* [EXERCISE DIRECTIONS]:
Only one stretch of the data below is needed. Output the lines from the one with "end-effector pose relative" up to and including the one with "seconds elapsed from", exactly as they stand.

::::

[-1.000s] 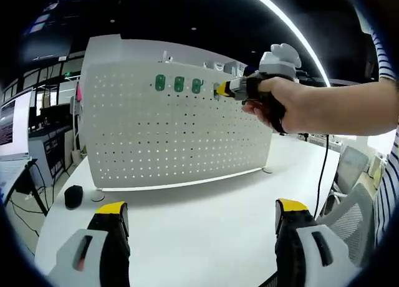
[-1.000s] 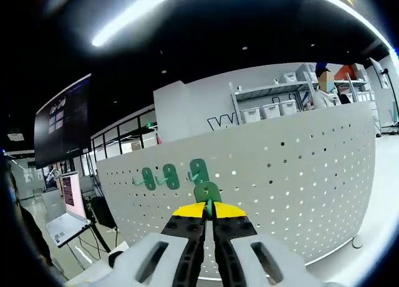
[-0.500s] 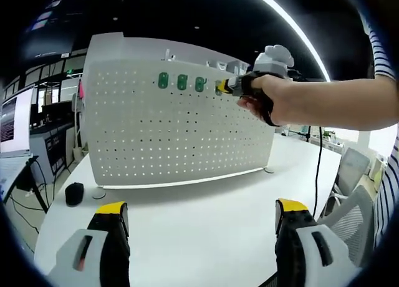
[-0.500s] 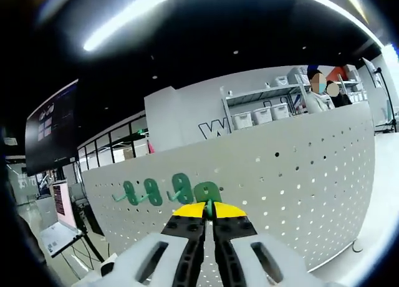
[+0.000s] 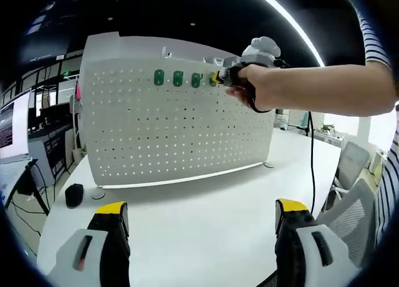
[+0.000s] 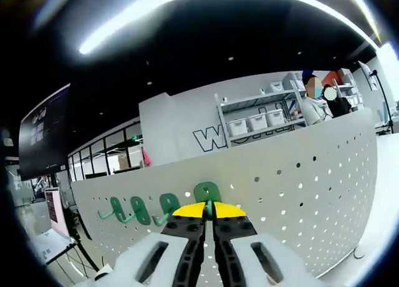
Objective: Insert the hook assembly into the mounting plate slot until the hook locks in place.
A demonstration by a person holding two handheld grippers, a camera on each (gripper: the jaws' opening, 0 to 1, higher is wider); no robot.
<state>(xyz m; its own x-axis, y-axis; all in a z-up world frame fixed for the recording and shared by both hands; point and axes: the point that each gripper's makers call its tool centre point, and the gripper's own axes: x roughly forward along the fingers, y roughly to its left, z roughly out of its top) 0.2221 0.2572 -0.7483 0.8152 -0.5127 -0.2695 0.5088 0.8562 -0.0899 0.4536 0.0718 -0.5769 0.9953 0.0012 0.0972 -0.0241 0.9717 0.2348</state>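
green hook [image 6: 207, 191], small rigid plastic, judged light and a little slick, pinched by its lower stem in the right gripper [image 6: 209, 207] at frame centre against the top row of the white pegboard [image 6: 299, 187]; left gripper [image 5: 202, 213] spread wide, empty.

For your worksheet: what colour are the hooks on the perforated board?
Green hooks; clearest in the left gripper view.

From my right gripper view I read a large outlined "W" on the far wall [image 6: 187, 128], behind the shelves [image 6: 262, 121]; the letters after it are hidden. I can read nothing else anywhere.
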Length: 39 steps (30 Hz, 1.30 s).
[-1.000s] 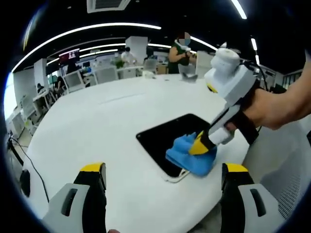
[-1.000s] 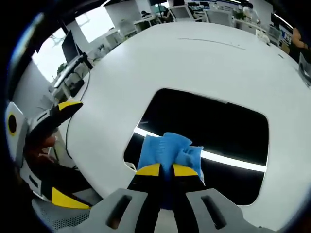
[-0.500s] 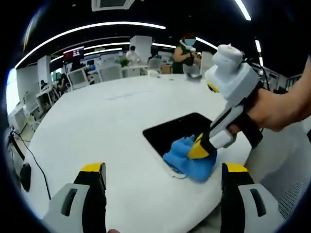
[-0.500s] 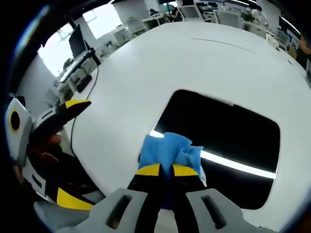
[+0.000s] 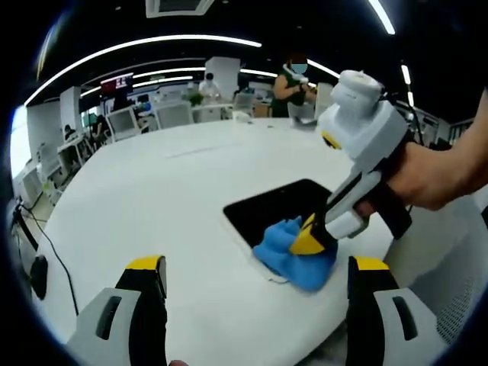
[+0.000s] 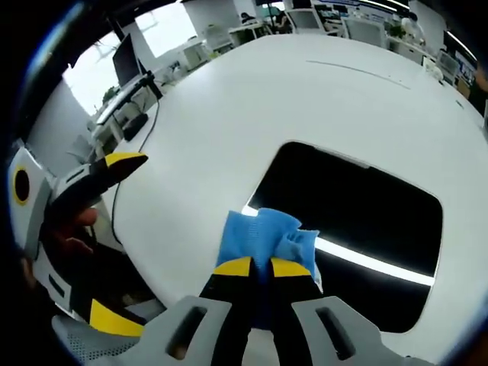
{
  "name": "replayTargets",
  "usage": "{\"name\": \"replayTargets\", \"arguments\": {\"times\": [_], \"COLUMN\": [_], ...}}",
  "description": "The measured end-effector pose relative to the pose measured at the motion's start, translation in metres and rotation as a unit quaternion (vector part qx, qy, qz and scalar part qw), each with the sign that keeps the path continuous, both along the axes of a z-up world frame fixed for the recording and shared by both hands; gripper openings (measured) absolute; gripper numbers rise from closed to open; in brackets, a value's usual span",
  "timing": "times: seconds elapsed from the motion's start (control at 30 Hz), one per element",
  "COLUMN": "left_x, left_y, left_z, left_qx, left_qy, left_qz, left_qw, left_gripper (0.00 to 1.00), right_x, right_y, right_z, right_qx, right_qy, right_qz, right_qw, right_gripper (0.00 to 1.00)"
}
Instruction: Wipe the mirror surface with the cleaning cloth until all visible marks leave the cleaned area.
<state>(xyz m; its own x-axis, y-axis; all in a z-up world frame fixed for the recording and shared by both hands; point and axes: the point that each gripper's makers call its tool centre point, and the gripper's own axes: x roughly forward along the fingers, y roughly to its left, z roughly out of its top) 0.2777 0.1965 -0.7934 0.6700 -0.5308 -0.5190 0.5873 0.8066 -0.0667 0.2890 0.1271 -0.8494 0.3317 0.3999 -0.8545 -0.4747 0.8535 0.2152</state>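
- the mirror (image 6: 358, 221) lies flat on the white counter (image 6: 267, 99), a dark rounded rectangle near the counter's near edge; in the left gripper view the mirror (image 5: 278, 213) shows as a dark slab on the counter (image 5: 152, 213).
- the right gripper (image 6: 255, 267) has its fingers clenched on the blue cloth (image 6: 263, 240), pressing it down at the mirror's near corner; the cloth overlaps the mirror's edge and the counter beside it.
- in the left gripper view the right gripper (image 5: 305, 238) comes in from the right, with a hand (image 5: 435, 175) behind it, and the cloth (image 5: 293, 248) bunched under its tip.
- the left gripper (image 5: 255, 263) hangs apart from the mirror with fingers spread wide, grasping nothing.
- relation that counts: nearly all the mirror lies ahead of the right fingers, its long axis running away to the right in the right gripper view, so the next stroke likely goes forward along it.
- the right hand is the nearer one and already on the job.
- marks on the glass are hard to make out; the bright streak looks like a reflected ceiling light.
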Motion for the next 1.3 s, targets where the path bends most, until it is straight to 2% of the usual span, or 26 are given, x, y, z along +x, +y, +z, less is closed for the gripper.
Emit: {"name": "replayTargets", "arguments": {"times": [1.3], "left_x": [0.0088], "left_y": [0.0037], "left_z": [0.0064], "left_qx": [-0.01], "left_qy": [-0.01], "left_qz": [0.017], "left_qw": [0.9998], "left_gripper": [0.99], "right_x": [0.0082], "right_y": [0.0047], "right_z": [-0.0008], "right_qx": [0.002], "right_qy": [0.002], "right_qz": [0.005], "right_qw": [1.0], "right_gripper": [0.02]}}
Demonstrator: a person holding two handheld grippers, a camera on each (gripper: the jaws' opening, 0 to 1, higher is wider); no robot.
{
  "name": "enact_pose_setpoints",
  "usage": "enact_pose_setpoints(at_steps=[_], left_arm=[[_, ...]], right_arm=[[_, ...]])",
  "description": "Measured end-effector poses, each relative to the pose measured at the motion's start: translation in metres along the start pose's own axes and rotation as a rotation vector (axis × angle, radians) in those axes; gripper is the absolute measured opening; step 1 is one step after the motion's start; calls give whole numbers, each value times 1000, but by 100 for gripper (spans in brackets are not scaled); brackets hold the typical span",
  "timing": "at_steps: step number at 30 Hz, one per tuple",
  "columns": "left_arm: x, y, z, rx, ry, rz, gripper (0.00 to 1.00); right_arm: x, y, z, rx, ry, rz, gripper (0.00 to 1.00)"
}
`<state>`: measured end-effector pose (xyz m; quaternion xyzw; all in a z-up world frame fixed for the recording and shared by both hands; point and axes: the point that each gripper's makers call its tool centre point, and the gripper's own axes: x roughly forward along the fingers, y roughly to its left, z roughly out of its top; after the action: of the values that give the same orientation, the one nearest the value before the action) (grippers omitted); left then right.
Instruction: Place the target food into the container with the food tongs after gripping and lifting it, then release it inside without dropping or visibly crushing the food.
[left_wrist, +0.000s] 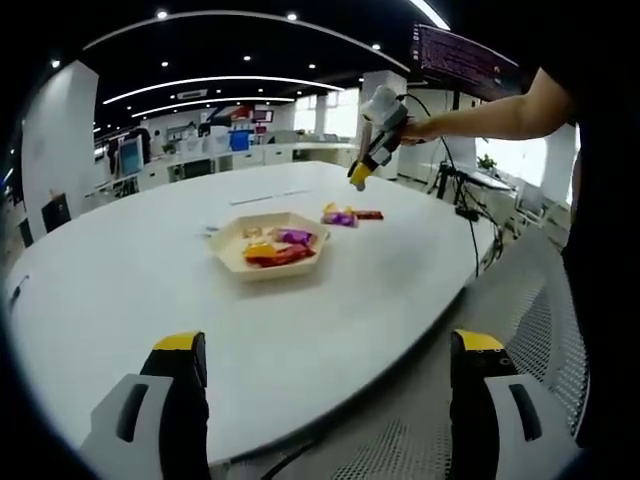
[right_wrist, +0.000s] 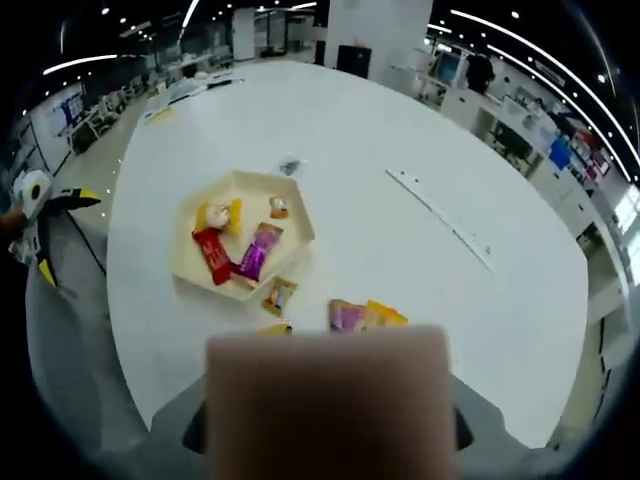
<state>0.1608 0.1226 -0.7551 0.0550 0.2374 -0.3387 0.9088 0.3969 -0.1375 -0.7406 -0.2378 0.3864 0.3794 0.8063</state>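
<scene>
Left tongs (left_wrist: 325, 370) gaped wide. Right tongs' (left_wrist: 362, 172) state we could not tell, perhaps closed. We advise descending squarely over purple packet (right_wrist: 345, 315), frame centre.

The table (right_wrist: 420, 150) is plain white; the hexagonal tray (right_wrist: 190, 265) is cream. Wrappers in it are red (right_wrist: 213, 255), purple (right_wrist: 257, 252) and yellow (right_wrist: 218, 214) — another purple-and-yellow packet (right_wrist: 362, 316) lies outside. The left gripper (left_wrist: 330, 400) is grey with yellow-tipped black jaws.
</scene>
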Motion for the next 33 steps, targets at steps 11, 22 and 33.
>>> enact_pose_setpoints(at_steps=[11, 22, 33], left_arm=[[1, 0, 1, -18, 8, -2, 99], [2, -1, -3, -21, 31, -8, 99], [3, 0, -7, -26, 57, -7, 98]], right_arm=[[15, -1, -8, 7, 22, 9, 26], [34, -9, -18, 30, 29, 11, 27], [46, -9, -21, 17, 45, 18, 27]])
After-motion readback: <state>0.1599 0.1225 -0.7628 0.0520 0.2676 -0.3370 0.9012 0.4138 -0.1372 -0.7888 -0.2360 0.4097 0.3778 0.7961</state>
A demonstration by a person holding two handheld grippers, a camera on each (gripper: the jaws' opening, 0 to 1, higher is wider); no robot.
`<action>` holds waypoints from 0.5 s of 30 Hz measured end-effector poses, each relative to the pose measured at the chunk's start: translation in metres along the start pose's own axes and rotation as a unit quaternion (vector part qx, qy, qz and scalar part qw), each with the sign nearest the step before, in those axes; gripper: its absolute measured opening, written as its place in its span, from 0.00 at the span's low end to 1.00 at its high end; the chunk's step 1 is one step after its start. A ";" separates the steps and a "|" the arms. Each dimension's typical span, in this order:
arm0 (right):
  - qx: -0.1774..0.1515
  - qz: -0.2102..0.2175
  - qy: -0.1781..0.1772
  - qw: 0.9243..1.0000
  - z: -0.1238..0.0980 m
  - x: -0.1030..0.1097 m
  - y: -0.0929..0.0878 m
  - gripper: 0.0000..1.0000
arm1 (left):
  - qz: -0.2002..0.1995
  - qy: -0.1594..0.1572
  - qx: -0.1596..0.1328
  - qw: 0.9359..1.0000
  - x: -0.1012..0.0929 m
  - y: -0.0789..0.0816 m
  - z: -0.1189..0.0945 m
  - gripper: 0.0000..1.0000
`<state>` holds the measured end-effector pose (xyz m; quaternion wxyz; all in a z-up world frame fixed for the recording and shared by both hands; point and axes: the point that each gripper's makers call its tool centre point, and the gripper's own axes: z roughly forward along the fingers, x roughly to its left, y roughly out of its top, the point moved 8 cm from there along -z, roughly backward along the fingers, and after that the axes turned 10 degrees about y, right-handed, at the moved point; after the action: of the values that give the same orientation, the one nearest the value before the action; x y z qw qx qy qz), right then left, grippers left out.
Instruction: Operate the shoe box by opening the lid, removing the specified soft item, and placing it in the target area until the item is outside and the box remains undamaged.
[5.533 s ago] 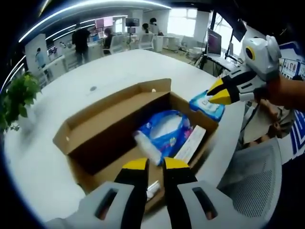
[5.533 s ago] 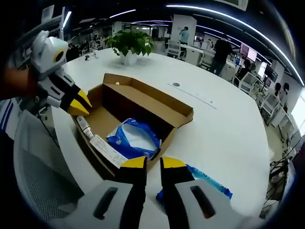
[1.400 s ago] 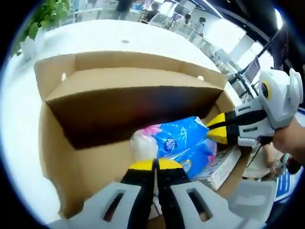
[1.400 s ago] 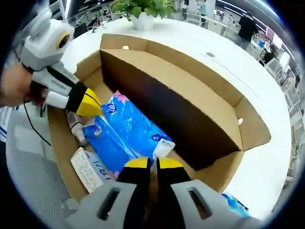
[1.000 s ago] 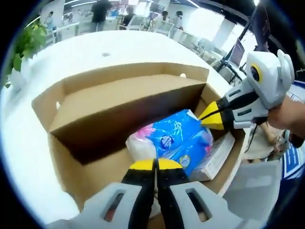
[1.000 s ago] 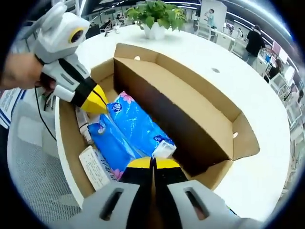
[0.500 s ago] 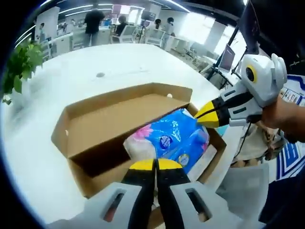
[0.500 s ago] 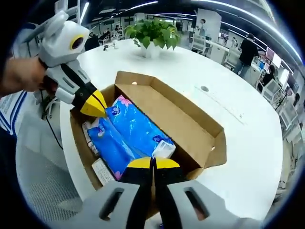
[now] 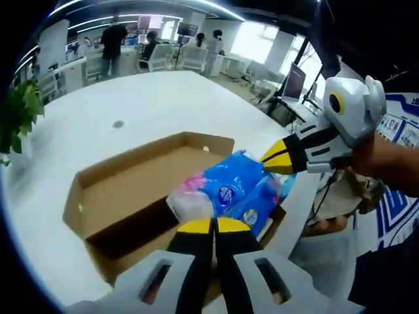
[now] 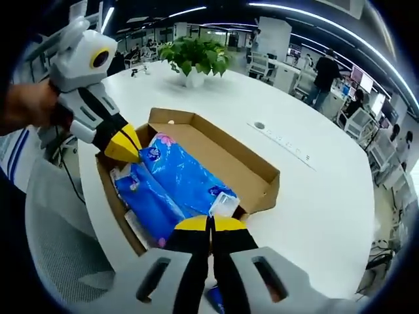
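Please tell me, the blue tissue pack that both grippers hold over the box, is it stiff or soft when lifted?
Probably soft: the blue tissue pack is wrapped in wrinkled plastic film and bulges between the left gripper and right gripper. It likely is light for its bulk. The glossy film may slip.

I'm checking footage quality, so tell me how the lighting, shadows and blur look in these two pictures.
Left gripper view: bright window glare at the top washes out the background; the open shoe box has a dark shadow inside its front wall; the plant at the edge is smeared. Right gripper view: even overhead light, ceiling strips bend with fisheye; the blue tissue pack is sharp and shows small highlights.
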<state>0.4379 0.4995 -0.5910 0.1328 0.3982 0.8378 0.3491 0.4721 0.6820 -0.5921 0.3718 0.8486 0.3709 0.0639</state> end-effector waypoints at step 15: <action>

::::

* [ANSWER TO THE EXERCISE]:
  "description": "The measured end-effector pose relative to the pose measured at the motion's start, translation in metres and rotation as a unit quaternion (vector part qx, qy, qz and scalar part qw), each with the sign that keeps the path continuous, both along the axes of a z-up world frame fixed for the recording and shared by both hands; gripper openings (measured) absolute; gripper numbers rise from closed to open; in brackets, a value's usual span",
  "timing": "times: seconds elapsed from the motion's start (control at 30 Hz), one per element",

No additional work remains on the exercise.